**What you need to do**
Every line of the data should be written out exactly, with the pictures left out.

────────

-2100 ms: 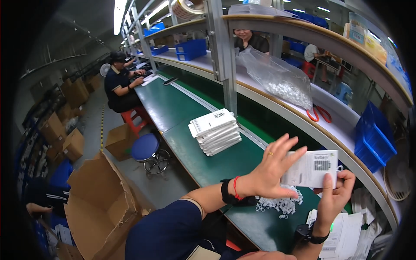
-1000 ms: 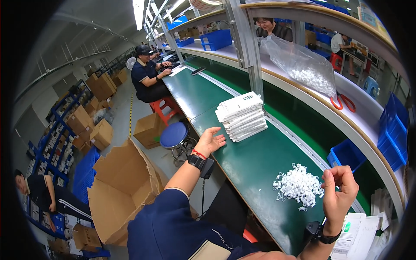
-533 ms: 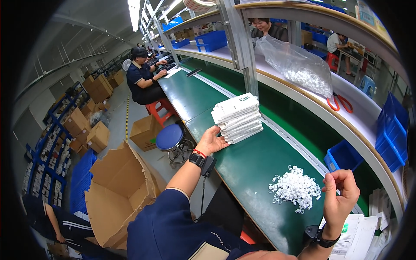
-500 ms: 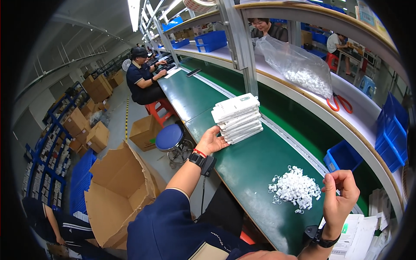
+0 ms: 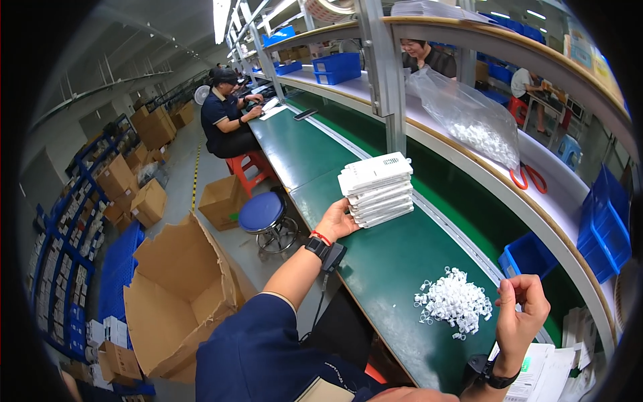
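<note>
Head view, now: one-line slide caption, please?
Left hand at a stack of white boxes, right hand raised beside a pile of small white parts, green table below.

The workbench [image 5: 375,268] has a smooth, softly glossy top and a dull metal rail [image 5: 457,236] along its far edge. Beside that rail, the stacked cartons [image 5: 378,191] are smooth paperboard; between the long edges, the ring-shaped clips [image 5: 455,301] are plastic. Off the near edge, the matt cardboard box [image 5: 174,268] is rough-torn.
</note>
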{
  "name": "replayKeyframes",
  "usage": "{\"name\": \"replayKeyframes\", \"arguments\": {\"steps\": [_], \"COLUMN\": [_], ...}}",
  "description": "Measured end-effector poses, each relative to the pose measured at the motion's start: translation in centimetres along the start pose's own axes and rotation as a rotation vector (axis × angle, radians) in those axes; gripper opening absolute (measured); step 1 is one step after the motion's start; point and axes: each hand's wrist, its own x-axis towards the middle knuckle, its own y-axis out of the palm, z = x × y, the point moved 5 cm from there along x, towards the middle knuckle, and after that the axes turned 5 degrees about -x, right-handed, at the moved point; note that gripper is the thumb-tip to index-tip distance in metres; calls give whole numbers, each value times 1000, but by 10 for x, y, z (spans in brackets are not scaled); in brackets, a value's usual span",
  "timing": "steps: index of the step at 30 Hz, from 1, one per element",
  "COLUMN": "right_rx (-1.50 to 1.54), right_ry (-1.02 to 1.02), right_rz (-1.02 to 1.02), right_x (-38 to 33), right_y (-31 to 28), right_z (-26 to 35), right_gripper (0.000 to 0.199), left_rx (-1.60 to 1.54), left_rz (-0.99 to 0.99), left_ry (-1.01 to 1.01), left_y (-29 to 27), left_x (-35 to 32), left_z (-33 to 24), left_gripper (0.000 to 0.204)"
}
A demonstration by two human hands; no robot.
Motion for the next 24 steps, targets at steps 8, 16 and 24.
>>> {"name": "replayKeyframes", "arguments": {"steps": [8, 16, 24], "right_rx": [-7, 4, 18], "right_ry": [43, 19, 38], "right_rz": [13, 26, 55], "right_x": [-4, -4, -6], "right_y": [-3, 3, 6], "right_z": [-9, -28, -33], "right_gripper": [13, 14, 14], "left_rx": [-76, -28, -294], "left_rz": [72, 41, -287], "left_ry": [49, 467, 952], "left_y": [-17, -106, -272], "left_x": [-35, -180, -343], "left_z": [-17, -131, -215], "left_gripper": [57, 62, 45]}}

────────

**Written response**
-2100 ms: 
-1000 ms: 
-533 ms: 
-500 ms: 
+0 ms: 
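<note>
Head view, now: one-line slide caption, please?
Left hand at a stack of white boxes, right hand raised beside a pile of small white parts, green table below.

The workbench [image 5: 375,268] has a smooth, softly glossy top and a dull metal rail [image 5: 457,236] along its far edge. Beside that rail, the stacked cartons [image 5: 378,191] are smooth paperboard; between the long edges, the ring-shaped clips [image 5: 455,301] are plastic. Off the near edge, the matt cardboard box [image 5: 174,268] is rough-torn.
</note>
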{
  "name": "replayKeyframes",
  "usage": "{\"name\": \"replayKeyframes\", \"arguments\": {\"steps\": [_], \"COLUMN\": [_], ...}}",
  "description": "Measured end-effector poses, each relative to the pose measured at the motion's start: translation in centimetres along the start pose's own axes and rotation as a rotation vector (axis × angle, radians) in those axes; gripper opening absolute (measured); step 1 is one step after the motion's start; point and axes: each hand's wrist, its own x-axis towards the middle knuckle, its own y-axis out of the palm, z = x × y, the point moved 5 cm from there along x, towards the middle knuckle, and after that the axes turned 5 degrees about -x, right-handed, at the moved point; note that gripper is the thumb-tip to index-tip distance in metres; calls give whole numbers, each value times 1000, but by 10 for x, y, z (spans in brackets are not scaled); in brackets, a value's usual span",
  "timing": "steps: index of the step at 30 Hz, from 1, one per element",
  "COLUMN": "right_rx (-1.50 to 1.54), right_ry (-1.02 to 1.02), right_rz (-1.02 to 1.02), right_x (-38 to 33), right_y (-31 to 28), right_z (-26 to 35), right_gripper (0.000 to 0.199), left_rx (-1.60 to 1.54), left_rz (-0.99 to 0.99), left_ry (-1.01 to 1.01), left_y (-29 to 27), left_x (-35 to 32), left_z (-33 to 24), left_gripper (0.000 to 0.204)"
}
A demonstration by two human hands; no robot.
Motion for the next 24 steps, targets at steps 8, 16 and 24.
>>> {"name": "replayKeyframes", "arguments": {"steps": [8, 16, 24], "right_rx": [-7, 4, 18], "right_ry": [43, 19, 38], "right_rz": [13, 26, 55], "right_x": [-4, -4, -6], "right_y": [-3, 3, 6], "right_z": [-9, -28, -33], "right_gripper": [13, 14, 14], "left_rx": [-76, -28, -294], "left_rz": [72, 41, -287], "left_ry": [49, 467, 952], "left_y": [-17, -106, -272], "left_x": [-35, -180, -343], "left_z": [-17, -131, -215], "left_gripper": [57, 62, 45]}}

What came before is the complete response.